As per the general practice in the market, the developer, by the agreement of sale, sells only the ‘flat’ and the purchaser has rights in respect of only the flat and no other portion of the building. This is exactly what had been agreed to between the developer Nahalchand Laloochand Private Limited and the flat purchasers of Panchali Co-operative Housing Society Ltd.Each flat purchaser had executed a declaration to the effect that stilt parking spaces/open parking spaces shown in the plan exclusively belong to the promoter and that the Society has no objection to the sale of such spaces by it. However, this was later argued by the Society as being contrary to law and hence, not binding. When the dispute arose, the developer approached the Bombay Civil Court seeking “permanent injunction restraining the Society from encroaching upon, trespassing and/or in any manner disturbing, obstructing or interfering with its possession in respect of 25 parking spaces in the stilt portion of the building”.
In a 2010 judgment, Nahalchand Laloochand Pvt. Ltd. v. Panchali Co-operative Housing Society Ltd. [AIR 2010 SC 3607], the Hon’ble Supreme Court rejected the argument of a real estate development company that they are entitled to sell garages or stilt parking areas as separate flats to owners who intend to use it as parking facilities. A bench of Justices A K Patnaik and R M Lodha, ruled that builders or promoters cannot sell parking areas as independent units or flats as these areas are to be extended as “common areas and facilities” for the owners. Also, the Court said that the developer is only entitled to charge price for the common areas and facilities from each flat purchaser in proportion to the carpet area of the flat.
In the words of the Court : “The promoter has no right to sell any portion of such building which is not ‘flat’ within the meaning of Section 2(a-1) and the entire land and building has to be conveyed to the organisation; the only right remains with the promoter is to sell unsold flats.

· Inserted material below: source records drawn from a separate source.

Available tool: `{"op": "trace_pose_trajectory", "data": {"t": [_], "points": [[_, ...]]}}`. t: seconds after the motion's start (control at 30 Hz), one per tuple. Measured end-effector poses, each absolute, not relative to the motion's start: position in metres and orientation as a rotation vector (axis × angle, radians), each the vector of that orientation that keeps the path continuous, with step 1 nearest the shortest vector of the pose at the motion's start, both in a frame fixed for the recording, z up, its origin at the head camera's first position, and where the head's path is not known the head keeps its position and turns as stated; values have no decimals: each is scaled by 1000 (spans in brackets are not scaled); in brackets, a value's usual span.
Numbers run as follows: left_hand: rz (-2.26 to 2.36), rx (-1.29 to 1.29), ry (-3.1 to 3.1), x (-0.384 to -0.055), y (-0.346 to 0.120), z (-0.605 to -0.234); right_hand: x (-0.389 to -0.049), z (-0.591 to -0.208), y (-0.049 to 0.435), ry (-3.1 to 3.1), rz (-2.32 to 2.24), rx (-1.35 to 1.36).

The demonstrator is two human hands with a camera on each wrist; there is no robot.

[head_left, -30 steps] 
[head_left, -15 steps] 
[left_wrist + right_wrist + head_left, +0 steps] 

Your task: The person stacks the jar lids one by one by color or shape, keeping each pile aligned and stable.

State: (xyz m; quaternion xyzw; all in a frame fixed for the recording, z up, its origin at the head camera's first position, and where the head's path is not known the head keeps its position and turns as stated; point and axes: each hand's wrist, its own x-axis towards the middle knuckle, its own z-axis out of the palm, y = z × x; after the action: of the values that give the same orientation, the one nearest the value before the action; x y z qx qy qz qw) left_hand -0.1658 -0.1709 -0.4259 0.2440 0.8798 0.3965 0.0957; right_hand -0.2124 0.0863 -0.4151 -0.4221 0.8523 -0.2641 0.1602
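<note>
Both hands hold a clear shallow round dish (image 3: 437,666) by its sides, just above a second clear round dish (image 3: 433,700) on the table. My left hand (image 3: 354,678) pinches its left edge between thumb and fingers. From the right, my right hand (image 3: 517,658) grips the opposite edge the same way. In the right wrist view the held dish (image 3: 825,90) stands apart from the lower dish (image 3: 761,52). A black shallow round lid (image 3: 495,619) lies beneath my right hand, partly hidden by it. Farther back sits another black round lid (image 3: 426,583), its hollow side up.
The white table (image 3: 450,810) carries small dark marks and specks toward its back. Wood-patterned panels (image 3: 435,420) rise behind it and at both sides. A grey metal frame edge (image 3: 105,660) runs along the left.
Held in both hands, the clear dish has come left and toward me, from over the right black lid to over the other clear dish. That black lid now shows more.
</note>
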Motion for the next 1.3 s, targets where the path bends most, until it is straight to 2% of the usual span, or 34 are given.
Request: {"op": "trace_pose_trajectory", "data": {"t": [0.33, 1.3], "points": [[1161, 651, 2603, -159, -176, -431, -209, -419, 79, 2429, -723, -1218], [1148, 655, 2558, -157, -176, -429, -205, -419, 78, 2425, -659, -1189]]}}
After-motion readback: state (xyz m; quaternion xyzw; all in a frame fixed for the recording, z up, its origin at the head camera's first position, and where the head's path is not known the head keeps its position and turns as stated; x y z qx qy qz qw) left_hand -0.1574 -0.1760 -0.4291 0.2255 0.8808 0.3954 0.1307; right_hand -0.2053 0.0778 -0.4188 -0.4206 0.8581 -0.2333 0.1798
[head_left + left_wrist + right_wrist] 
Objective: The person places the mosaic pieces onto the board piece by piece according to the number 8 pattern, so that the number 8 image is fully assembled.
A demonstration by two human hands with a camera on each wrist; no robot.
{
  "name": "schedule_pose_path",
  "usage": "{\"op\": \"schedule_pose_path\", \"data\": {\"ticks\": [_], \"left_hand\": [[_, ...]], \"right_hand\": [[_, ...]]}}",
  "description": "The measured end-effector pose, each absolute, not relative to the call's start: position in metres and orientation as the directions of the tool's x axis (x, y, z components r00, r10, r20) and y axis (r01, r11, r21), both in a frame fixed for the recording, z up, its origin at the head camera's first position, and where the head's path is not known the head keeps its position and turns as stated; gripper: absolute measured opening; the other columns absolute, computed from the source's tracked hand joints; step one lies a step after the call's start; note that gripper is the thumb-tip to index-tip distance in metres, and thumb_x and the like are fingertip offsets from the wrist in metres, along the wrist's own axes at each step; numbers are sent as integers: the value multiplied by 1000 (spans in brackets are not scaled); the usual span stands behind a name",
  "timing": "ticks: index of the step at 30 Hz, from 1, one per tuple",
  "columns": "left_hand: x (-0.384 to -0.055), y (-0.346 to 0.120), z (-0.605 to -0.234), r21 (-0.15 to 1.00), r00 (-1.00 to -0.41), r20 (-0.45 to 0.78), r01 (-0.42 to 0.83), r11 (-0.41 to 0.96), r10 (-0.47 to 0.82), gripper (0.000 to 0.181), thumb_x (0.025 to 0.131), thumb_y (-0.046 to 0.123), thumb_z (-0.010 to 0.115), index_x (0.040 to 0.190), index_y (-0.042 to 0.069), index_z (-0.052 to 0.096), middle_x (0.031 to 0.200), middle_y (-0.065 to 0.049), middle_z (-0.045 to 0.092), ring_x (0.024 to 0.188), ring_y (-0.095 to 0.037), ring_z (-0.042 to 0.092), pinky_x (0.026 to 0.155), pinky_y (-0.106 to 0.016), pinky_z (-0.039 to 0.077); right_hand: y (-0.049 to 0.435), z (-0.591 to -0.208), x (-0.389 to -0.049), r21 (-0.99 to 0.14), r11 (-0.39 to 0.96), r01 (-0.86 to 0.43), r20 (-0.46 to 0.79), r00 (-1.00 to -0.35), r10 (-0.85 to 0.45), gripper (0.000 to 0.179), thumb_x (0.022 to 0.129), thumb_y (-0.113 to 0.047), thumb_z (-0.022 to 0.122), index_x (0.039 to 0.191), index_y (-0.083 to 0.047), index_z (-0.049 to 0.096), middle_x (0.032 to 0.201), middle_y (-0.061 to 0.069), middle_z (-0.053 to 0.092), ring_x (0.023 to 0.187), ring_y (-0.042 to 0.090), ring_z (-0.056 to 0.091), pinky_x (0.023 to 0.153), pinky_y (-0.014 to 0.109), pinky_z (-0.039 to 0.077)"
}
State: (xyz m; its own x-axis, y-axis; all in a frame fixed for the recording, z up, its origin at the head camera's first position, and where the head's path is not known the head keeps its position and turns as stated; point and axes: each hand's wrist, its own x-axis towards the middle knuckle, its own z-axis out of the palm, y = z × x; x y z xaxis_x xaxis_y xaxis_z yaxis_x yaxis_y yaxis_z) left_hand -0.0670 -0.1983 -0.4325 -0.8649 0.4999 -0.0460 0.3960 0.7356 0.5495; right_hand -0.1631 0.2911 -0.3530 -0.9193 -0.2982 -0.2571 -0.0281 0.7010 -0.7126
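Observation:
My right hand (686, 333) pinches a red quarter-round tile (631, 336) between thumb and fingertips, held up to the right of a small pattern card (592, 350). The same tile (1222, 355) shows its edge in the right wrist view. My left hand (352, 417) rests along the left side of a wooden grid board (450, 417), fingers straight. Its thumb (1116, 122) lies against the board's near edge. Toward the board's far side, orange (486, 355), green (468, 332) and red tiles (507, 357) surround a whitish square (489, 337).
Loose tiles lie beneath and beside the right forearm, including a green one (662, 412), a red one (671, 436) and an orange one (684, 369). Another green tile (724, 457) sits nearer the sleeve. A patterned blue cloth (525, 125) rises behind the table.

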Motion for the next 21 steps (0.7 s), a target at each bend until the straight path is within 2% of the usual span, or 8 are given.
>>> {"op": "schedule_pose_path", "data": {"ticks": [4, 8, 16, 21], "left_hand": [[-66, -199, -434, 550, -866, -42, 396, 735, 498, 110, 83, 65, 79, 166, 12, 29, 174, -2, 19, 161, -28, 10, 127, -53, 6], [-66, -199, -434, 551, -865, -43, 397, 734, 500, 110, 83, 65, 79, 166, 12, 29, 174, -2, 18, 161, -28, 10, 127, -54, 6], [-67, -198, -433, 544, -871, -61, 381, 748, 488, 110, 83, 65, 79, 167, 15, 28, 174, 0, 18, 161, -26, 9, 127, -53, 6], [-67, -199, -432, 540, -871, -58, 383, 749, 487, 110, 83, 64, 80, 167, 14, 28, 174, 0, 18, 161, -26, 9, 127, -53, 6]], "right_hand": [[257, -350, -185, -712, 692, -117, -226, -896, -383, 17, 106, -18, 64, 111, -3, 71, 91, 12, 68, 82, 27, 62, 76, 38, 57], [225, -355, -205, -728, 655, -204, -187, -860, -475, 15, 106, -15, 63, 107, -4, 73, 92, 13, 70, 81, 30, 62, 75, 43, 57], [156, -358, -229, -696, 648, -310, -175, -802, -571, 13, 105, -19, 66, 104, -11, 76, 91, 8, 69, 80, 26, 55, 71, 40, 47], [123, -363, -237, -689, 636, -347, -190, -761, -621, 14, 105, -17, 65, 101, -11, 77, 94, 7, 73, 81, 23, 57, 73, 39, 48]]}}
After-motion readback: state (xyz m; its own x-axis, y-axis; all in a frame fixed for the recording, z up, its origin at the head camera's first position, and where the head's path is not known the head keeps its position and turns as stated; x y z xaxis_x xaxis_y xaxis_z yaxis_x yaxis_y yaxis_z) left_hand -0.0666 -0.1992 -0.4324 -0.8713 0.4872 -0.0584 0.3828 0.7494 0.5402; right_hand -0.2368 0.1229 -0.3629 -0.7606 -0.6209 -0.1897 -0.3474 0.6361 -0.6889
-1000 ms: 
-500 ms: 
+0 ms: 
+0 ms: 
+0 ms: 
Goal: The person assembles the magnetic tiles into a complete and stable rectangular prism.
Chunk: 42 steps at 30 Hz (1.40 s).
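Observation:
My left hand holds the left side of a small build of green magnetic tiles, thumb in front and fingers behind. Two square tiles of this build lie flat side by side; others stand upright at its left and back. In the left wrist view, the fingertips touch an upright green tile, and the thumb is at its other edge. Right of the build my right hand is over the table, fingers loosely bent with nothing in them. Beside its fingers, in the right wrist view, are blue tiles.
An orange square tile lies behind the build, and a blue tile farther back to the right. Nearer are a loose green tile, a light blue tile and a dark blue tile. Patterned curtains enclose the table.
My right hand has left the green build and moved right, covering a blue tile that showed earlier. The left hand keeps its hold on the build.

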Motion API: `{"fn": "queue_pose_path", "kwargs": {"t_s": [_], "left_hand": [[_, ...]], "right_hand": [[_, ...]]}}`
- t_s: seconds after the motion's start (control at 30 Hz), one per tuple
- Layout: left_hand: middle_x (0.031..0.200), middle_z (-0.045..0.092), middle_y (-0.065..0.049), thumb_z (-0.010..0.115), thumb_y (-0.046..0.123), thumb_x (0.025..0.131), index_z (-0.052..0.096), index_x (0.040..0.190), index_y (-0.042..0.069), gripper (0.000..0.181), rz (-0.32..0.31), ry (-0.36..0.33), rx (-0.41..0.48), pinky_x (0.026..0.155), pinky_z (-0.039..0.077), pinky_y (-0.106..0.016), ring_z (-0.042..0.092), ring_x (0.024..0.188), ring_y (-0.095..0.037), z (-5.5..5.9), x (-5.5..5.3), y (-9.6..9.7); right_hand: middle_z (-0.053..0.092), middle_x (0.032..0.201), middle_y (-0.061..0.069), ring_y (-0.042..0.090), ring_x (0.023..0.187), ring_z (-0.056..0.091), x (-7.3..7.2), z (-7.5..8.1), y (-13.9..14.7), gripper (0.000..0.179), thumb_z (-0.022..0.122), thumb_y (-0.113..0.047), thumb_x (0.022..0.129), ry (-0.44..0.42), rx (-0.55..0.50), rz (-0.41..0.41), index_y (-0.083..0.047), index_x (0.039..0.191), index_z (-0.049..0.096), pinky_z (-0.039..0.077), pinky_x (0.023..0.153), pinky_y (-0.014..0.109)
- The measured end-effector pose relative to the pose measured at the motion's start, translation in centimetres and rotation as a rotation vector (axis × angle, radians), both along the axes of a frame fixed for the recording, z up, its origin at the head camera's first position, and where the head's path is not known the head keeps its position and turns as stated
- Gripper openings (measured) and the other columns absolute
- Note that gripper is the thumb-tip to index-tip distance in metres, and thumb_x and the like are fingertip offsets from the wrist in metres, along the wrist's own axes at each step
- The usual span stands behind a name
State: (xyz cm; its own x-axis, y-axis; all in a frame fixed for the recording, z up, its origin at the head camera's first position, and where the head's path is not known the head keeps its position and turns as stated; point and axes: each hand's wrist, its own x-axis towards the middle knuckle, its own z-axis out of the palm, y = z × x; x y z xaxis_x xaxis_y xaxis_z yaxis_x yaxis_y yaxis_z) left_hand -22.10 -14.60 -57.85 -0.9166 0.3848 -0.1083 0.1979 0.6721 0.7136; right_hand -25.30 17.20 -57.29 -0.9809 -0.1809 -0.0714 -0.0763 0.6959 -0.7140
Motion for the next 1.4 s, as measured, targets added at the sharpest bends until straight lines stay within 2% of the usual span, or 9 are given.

It is, thus, clear that the promoter has no right to sell ‘stilt parking spaces’ as these are neither ‘flat’ nor appurtenant or attachment to a ‘flat’. A `flat' to be within the meaning of the definition in Sec. 2 (a-1), it must be a separate unit conforming to the description capable of being used for one of the purposes given in the definition.
the Court has categorically stated that the meaning and significance of the bracketed portion "(and includes a garage)" should be seen in the context given to the word `flat' which is true indication of intent of the legislature. The phrase `and includes a garage' in the bracket does not bring in `garage' by itself within the meaning of word `flat'. If stand alone `garage' was intended by the legislature to be a `flat' within the meaning of Section 2(a-1), that could have been conveyed by use of the expression `or garage' after the word `business' in the same breath as preceding uses. The bracketed phrase is indicative of the legislative intention to include a `garage' as appurtenant or attachment to a flat which satisfies the ingredients of Section 2(a-1).
From the above contents and judgement by supreme court, it can be construed that you have bought this garage as a separate unit with separate sale deed with the meaning of garage' and not a parking space, hence there cannot be any objection from any quarter for you holding it as a garage even after selling your flat.
As this is not coming within the meaning of parking space and has been properly defined as garage, in my opinion, you may continue to hold and use this separate property for the purpose it was bought.